**Task goal:** Reproduce exactly the lines below, from the first through the one containing "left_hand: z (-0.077", and nothing more.

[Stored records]
• • • • •

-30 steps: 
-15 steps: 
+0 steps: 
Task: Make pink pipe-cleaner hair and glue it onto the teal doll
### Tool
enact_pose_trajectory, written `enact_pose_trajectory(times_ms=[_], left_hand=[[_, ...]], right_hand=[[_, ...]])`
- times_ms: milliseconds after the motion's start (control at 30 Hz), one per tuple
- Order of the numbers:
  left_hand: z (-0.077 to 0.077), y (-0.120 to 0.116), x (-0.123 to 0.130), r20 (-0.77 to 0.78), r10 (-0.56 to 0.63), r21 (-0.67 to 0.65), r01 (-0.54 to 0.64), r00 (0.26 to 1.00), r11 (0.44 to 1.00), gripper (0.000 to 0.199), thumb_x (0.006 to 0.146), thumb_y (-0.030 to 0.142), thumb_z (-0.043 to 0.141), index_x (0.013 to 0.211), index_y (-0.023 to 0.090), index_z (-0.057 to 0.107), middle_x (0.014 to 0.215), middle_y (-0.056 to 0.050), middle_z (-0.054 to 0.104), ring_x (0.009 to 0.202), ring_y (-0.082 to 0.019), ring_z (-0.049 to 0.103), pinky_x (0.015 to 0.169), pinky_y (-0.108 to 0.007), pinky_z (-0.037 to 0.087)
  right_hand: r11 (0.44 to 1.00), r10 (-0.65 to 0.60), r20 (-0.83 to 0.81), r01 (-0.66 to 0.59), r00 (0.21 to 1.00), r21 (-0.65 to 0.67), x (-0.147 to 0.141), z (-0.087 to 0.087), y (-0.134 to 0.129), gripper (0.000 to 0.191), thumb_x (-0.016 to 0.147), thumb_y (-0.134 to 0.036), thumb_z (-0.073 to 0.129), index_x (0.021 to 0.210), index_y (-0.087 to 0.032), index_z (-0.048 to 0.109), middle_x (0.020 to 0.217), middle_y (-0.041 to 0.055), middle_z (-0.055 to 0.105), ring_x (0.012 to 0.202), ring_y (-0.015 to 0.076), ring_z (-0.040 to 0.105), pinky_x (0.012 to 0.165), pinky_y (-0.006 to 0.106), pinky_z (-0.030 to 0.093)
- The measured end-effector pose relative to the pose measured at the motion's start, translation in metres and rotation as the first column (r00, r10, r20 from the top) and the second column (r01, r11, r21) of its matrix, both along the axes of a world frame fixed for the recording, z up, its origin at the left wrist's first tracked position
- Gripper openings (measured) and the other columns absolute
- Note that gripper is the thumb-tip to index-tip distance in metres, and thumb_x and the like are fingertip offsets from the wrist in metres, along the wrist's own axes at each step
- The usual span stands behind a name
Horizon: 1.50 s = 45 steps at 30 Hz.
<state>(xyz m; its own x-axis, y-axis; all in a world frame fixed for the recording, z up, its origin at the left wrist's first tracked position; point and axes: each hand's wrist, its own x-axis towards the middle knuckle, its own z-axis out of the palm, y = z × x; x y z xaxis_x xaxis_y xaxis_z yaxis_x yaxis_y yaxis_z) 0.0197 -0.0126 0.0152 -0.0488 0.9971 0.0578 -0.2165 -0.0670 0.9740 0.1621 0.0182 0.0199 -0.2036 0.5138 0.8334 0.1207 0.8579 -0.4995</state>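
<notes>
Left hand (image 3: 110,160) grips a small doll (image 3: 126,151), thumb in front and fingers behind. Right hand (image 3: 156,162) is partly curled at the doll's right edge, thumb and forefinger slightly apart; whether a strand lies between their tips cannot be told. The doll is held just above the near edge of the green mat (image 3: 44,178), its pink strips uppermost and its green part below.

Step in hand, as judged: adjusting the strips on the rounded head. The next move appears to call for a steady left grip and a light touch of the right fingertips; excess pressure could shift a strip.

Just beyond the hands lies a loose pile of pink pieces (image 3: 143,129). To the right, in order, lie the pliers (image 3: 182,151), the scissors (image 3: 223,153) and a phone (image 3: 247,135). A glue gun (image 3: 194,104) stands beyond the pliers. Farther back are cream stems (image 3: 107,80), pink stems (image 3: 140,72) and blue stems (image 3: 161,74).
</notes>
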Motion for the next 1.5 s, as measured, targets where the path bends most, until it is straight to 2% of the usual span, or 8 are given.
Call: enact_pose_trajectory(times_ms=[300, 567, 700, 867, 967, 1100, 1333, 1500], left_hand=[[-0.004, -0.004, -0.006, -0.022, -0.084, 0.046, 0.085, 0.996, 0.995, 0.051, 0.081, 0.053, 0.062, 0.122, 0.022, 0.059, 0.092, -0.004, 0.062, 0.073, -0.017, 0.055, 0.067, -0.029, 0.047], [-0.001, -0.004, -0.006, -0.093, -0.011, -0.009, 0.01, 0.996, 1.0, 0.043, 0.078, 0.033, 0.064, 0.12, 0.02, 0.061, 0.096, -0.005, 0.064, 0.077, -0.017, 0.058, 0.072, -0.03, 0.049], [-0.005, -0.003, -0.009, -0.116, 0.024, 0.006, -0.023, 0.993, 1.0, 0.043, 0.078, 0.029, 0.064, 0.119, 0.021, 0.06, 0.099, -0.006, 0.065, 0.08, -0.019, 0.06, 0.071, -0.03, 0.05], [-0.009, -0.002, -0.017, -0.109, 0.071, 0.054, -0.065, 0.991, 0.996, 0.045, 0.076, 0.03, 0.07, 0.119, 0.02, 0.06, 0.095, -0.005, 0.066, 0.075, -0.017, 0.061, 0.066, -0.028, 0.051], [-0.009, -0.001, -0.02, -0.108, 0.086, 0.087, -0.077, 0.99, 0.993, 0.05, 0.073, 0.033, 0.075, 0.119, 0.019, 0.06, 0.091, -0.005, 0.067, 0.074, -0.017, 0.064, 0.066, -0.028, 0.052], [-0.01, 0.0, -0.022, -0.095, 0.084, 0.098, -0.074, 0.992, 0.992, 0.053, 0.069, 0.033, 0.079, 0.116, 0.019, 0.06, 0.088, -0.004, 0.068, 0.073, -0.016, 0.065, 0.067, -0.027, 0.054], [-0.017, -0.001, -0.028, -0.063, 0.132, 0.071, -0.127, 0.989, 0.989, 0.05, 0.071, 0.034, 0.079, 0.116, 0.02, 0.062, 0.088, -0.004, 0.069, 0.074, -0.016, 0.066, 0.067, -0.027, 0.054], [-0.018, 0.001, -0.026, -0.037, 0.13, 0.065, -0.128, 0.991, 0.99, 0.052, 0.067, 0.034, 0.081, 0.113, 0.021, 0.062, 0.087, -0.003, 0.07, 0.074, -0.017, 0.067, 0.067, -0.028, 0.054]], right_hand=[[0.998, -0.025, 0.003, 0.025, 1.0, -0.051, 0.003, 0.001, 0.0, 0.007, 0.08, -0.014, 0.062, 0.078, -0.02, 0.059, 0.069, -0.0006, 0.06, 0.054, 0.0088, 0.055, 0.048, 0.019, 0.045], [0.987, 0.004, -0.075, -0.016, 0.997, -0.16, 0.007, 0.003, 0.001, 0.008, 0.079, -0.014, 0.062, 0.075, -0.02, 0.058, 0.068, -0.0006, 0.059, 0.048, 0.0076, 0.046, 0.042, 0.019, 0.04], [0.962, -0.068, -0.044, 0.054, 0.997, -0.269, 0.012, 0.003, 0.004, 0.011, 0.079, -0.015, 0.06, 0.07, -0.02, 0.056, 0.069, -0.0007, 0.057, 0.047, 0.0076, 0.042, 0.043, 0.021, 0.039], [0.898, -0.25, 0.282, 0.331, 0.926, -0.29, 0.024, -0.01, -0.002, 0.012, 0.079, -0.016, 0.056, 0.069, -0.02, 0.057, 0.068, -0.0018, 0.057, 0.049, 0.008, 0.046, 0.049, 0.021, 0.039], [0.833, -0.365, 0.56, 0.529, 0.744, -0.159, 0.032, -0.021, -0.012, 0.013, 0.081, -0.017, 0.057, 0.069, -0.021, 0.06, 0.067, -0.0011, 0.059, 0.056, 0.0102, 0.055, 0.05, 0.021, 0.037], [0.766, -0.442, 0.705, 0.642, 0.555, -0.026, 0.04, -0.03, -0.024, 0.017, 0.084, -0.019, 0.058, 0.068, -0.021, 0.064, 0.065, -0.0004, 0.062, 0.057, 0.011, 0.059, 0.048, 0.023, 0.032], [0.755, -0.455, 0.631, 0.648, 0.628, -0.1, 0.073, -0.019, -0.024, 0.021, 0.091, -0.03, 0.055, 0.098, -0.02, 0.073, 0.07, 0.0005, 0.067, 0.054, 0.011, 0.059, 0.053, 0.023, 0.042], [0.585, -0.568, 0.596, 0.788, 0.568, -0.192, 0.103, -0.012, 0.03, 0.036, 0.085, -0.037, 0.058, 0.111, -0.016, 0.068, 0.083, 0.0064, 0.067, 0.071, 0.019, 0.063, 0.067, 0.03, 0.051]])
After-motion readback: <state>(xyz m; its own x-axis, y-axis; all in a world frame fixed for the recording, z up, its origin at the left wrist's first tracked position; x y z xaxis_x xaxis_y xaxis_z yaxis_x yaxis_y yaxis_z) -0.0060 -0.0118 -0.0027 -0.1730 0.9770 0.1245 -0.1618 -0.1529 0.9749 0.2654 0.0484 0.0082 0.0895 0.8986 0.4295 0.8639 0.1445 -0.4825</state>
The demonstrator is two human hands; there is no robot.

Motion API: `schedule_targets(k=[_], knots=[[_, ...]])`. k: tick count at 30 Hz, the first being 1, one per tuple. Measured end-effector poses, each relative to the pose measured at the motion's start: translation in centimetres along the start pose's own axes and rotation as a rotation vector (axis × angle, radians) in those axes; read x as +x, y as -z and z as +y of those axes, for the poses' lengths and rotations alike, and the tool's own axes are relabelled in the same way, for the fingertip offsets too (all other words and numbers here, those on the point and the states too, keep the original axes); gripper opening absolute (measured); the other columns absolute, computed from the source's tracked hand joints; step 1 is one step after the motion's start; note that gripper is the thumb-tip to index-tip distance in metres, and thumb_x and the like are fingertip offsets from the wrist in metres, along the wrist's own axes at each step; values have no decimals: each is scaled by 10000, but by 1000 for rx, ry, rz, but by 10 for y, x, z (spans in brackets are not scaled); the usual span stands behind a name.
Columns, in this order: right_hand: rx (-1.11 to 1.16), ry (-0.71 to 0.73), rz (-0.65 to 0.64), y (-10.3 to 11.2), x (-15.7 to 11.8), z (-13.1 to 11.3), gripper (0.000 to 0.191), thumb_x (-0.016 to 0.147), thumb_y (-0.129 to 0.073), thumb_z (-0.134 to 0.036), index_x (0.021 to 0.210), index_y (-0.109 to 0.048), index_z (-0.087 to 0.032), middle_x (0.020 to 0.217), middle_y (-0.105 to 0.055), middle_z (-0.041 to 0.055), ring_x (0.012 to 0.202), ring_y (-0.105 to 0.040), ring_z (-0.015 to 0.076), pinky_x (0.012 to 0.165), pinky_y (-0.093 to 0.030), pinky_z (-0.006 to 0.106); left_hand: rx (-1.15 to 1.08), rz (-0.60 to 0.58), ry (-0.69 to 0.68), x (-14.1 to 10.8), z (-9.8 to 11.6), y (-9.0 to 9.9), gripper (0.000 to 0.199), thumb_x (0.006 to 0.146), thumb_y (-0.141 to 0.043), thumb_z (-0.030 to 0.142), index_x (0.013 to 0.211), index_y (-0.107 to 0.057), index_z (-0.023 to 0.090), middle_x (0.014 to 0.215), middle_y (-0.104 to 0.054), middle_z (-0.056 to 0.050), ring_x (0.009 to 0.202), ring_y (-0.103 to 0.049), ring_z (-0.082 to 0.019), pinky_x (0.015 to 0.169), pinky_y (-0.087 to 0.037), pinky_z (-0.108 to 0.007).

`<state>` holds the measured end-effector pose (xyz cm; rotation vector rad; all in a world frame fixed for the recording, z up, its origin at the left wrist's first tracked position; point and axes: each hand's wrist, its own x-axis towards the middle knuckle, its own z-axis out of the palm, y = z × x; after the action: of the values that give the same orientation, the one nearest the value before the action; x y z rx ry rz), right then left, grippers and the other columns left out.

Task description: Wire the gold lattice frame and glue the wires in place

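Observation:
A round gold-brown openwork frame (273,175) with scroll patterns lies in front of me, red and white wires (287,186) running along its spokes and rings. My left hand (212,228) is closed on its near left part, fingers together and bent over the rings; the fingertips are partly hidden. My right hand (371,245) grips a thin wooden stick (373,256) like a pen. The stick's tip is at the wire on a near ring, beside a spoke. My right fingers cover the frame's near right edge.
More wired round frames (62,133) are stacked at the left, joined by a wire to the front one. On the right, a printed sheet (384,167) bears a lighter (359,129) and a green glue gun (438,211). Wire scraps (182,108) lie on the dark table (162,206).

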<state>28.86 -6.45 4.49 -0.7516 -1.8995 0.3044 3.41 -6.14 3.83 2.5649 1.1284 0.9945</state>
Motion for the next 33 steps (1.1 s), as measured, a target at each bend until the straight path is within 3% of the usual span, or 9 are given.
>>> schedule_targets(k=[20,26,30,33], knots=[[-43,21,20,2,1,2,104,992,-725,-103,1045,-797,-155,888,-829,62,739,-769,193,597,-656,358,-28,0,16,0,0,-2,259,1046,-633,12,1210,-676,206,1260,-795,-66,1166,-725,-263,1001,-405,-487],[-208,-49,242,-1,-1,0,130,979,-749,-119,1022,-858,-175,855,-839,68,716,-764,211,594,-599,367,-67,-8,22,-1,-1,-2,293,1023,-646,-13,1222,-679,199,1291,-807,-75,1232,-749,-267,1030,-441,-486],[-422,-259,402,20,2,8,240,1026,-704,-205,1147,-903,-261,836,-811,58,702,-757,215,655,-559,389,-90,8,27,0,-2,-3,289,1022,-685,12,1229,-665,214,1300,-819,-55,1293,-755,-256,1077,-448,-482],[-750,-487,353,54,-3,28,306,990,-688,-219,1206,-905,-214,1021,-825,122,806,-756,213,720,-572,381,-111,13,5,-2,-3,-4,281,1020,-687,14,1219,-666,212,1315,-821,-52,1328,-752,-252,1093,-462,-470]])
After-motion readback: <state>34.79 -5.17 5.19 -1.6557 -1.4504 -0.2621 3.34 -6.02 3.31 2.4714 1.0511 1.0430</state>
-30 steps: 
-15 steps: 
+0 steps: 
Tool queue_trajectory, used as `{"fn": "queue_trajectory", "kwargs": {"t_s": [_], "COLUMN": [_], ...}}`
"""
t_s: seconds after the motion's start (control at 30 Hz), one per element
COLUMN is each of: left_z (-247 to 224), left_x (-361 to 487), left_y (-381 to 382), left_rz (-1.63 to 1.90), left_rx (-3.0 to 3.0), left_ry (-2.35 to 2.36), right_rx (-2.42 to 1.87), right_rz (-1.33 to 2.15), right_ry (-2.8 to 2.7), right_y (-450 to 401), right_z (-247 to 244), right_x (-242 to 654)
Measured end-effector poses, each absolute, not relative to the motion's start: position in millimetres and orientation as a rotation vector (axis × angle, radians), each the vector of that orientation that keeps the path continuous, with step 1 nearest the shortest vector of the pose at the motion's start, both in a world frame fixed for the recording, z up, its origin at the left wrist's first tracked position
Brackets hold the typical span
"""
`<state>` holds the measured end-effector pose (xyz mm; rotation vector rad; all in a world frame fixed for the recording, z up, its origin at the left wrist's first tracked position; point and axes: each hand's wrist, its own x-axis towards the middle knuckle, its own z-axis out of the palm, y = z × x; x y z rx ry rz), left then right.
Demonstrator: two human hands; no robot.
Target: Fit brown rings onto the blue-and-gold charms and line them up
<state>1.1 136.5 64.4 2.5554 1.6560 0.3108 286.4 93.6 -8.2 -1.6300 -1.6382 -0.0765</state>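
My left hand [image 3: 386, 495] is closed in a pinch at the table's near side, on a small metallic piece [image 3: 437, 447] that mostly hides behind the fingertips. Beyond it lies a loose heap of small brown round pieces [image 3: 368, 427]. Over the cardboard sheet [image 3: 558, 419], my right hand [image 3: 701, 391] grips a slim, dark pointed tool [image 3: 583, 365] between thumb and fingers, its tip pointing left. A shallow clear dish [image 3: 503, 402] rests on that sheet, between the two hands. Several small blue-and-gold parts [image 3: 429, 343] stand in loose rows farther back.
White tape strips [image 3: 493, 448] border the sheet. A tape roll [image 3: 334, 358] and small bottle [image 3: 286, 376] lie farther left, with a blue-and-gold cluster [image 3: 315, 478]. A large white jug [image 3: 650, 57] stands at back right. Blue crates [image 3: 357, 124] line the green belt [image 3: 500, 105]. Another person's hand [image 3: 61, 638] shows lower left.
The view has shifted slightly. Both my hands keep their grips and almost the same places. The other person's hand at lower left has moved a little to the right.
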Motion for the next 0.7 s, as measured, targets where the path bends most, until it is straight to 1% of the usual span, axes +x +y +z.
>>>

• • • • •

**Response to the task:**
-30 steps: 
-15 steps: 
+0 steps: 
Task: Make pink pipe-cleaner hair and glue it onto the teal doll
### Tool
enact_pose_trajectory, written `enact_pose_trajectory(times_ms=[_], left_hand=[[_, ...]], right_hand=[[_, ...]])`
- times_ms: milliseconds after the motion's start (control at 30 Hz), one per tuple
- Order of the numbers:
  left_hand: z (-0.077 to 0.077), y (-0.120 to 0.116), x (-0.123 to 0.130), r20 (-0.77 to 0.78), r10 (-0.56 to 0.63), r21 (-0.67 to 0.65), r01 (-0.54 to 0.64), r00 (0.26 to 1.00), r11 (0.44 to 1.00), gripper (0.000 to 0.199), thumb_x (0.006 to 0.146), thumb_y (-0.030 to 0.142), thumb_z (-0.043 to 0.141), index_x (0.013 to 0.211), index_y (-0.023 to 0.090), index_z (-0.057 to 0.107), middle_x (0.014 to 0.215), middle_y (-0.056 to 0.050), middle_z (-0.054 to 0.104), ring_x (0.009 to 0.202), ring_y (-0.082 to 0.019), ring_z (-0.049 to 0.103), pinky_x (0.015 to 0.169), pinky_y (-0.108 to 0.007), pinky_z (-0.037 to 0.087)

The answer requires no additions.